_EXERCISE AIM_
Copy each line from the data that has the word "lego" in it.

☆ ☆ ☆ ☆ ☆

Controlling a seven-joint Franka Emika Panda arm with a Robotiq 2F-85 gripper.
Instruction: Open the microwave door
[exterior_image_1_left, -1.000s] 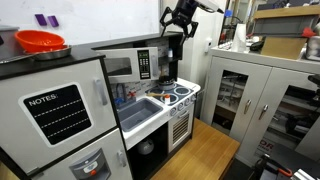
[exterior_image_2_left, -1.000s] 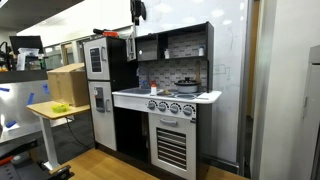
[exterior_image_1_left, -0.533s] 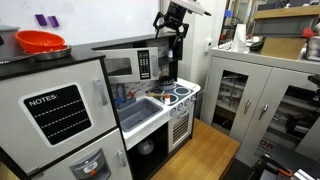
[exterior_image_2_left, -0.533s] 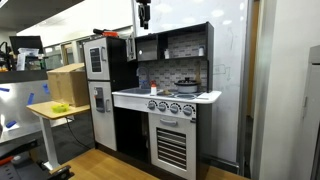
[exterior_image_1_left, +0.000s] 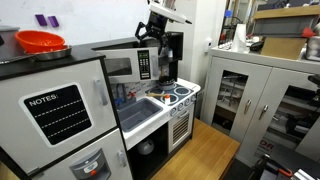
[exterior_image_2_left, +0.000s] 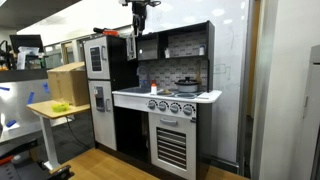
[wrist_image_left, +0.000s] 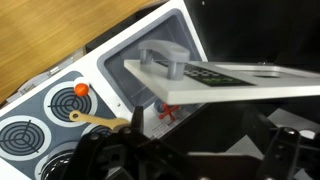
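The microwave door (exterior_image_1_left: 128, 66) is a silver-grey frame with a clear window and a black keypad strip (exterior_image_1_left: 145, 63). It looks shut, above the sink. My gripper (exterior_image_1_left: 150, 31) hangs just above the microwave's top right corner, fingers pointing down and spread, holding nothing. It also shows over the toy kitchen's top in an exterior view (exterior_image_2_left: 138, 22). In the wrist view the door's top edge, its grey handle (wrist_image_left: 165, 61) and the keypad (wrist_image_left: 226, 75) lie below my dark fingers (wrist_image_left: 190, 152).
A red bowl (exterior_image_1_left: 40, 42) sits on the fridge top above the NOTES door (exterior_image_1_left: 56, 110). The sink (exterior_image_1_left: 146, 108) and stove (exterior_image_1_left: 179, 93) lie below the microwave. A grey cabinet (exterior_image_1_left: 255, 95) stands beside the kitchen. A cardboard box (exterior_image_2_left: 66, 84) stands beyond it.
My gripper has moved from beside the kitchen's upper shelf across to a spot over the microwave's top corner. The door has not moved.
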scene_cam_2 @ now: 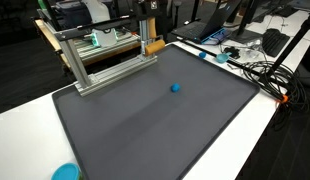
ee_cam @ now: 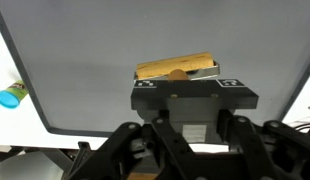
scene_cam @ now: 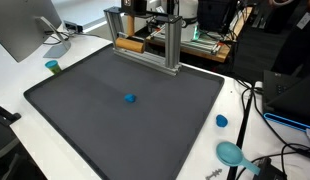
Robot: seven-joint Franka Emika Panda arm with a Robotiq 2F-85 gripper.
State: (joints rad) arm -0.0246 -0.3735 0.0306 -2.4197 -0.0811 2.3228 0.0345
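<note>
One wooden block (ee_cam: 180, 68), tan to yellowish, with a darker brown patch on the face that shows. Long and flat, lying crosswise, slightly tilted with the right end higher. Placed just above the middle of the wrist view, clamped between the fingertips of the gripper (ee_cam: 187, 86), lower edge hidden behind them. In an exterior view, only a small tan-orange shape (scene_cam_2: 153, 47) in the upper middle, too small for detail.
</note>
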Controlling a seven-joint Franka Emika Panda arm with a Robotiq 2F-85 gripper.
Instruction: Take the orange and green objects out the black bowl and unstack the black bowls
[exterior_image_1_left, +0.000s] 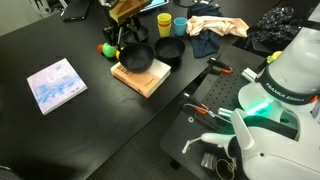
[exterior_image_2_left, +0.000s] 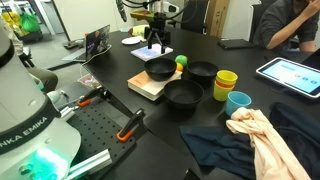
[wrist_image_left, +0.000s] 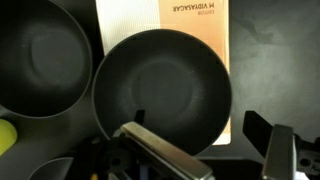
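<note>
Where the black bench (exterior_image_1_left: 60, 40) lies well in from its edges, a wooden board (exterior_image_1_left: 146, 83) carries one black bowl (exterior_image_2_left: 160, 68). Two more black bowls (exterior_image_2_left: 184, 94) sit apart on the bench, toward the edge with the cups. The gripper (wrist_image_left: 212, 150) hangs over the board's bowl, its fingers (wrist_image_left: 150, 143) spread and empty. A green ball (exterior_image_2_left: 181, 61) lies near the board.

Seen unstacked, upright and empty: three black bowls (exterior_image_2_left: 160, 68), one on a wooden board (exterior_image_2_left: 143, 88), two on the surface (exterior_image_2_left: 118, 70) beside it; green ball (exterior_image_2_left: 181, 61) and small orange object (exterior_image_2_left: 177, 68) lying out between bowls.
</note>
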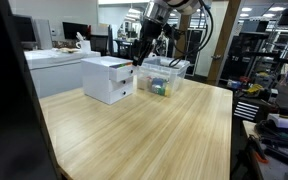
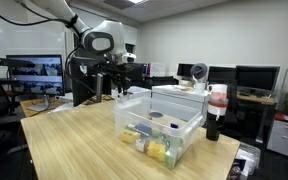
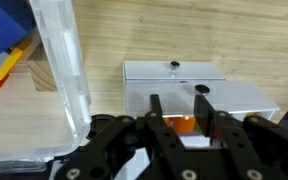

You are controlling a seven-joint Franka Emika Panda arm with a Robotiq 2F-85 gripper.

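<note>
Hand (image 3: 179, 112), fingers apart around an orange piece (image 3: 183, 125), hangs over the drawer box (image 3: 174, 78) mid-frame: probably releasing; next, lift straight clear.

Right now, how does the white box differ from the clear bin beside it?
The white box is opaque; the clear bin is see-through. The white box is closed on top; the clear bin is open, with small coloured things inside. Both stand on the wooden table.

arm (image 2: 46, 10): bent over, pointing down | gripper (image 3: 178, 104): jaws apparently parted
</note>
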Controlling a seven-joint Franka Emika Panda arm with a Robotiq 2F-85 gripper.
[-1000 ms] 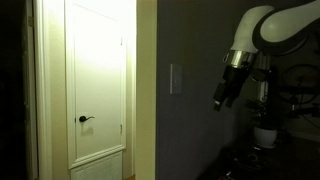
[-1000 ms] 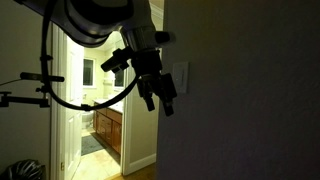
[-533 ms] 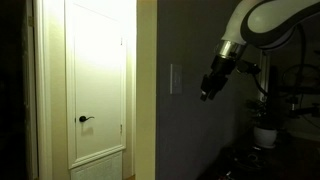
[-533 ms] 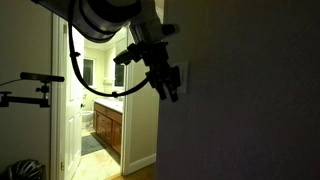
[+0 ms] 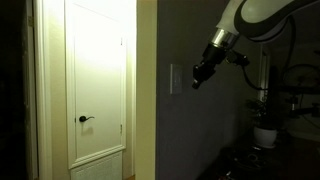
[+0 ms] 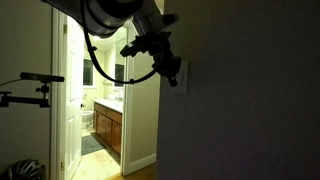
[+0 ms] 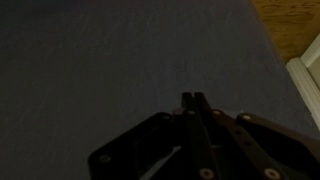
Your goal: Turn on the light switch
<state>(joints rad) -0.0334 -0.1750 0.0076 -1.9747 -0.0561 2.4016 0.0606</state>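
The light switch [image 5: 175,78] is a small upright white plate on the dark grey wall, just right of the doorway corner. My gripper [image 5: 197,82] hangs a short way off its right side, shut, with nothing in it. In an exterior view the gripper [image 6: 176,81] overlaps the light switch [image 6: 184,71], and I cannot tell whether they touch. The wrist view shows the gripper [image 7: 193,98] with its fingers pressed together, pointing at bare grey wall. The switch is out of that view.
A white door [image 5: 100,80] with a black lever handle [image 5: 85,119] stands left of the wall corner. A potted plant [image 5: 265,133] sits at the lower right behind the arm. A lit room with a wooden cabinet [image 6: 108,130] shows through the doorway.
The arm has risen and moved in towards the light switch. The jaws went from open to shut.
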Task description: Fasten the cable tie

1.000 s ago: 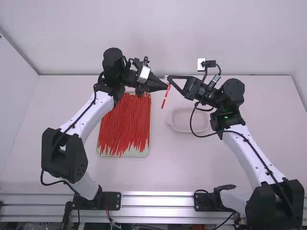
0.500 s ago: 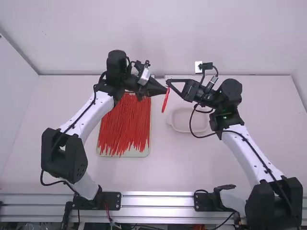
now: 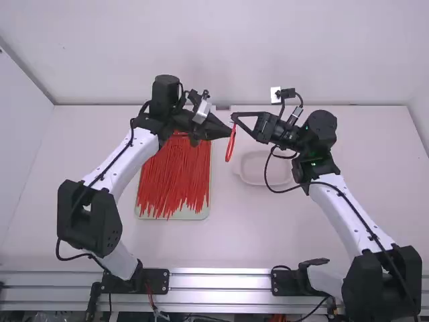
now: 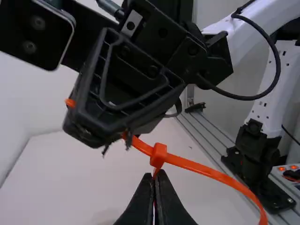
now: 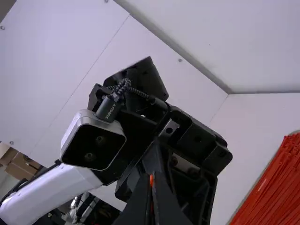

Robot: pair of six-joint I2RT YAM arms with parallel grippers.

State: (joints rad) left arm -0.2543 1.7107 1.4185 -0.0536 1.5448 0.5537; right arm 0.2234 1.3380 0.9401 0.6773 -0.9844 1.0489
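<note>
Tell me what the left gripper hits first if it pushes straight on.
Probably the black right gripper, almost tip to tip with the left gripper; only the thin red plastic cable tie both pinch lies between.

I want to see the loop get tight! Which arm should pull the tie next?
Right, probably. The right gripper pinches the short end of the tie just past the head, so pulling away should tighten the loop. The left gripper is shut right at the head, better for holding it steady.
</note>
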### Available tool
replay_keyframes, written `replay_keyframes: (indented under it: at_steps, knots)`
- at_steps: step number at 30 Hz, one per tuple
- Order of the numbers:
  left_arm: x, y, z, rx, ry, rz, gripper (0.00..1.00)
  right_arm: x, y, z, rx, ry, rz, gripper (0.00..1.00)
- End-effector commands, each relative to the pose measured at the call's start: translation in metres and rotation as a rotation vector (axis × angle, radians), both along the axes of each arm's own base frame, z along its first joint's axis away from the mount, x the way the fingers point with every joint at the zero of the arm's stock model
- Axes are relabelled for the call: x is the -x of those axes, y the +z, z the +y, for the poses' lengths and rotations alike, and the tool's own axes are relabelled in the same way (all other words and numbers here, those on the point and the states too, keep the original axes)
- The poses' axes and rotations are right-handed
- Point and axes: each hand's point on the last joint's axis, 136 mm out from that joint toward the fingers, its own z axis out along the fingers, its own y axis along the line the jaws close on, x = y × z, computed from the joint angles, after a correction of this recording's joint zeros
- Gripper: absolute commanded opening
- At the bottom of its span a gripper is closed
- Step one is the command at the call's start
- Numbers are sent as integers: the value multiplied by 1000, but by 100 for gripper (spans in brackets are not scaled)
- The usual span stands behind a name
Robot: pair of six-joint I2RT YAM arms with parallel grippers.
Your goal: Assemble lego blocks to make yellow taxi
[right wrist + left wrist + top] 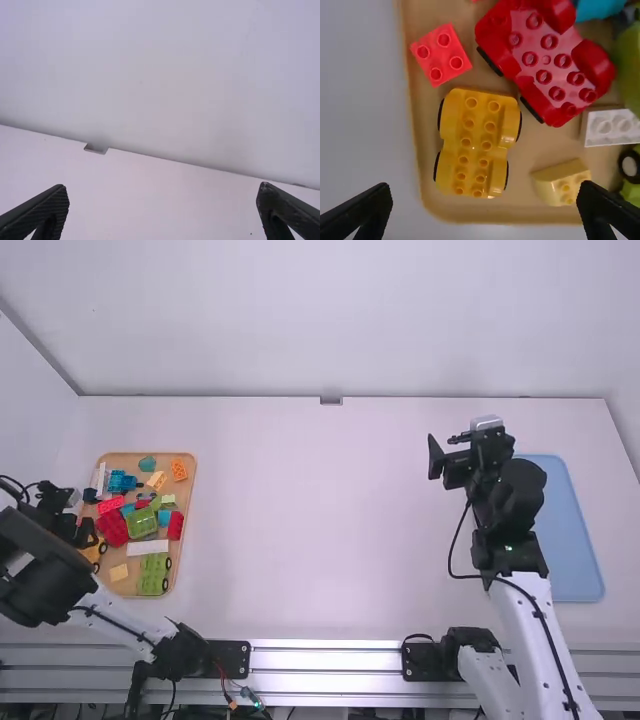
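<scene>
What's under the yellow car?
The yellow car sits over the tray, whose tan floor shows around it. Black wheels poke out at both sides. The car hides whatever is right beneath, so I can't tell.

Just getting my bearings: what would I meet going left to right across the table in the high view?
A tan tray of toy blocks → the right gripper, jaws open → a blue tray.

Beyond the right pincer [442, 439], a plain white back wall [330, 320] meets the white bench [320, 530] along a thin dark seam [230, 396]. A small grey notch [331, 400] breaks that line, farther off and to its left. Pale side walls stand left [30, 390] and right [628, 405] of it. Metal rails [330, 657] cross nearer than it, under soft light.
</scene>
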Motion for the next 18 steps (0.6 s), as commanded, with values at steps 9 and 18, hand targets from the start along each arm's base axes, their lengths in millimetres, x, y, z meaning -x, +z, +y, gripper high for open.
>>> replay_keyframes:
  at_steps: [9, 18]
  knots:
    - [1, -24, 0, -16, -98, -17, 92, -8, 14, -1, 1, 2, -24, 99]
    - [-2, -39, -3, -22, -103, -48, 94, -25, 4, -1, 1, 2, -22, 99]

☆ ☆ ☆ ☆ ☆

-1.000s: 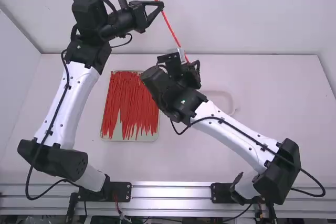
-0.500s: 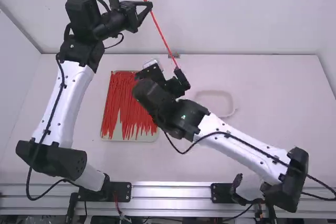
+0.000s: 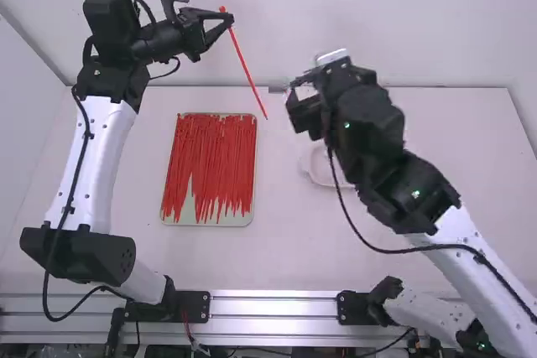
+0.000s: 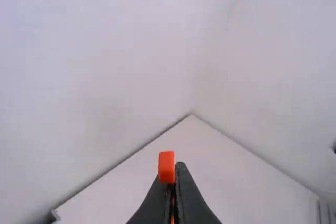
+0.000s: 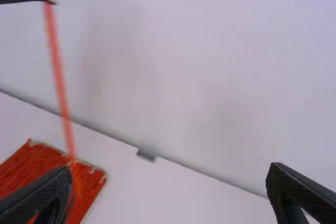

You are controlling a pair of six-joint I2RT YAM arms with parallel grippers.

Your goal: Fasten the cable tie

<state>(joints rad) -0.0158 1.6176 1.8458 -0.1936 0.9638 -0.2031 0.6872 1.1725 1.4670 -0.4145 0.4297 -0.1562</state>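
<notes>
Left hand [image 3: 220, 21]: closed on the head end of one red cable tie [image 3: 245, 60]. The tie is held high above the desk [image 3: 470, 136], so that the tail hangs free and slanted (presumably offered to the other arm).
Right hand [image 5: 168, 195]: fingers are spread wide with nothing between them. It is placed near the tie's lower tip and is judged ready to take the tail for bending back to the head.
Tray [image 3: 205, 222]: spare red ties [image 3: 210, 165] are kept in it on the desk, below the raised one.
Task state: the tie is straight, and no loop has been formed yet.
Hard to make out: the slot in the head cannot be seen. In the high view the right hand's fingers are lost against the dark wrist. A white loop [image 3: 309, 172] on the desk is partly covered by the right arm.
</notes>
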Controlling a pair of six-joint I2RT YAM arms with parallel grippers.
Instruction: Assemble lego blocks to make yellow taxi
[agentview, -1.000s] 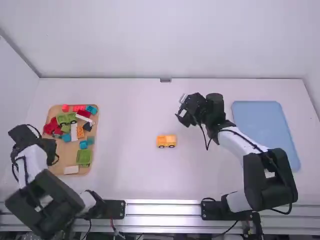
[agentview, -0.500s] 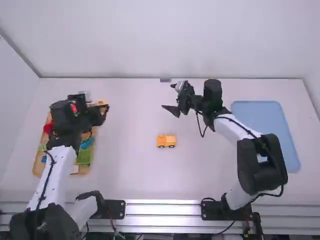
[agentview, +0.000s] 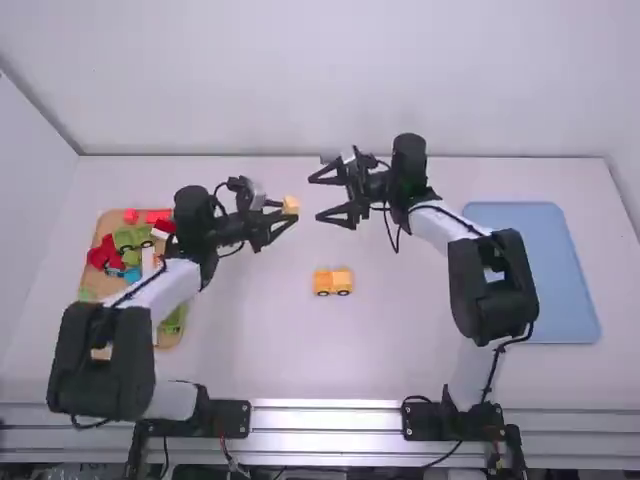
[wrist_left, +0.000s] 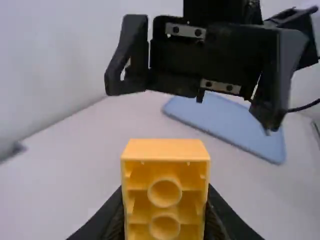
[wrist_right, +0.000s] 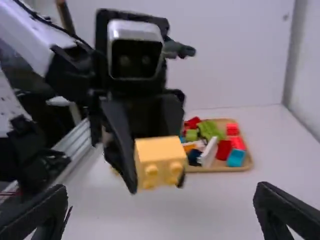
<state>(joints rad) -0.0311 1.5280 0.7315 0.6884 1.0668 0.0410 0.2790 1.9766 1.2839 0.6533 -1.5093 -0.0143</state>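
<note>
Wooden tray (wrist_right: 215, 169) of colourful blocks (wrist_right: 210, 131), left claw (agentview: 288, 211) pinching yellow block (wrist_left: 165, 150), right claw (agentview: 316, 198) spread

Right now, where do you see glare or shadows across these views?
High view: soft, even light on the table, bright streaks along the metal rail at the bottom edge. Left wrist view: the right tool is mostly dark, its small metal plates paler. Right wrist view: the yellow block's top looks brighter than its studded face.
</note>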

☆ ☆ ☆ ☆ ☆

_OUTPUT OF THE TASK_
Your goal: Assemble lego blocks to make yellow taxi
Instruction: Assemble lego blocks to make yellow taxi

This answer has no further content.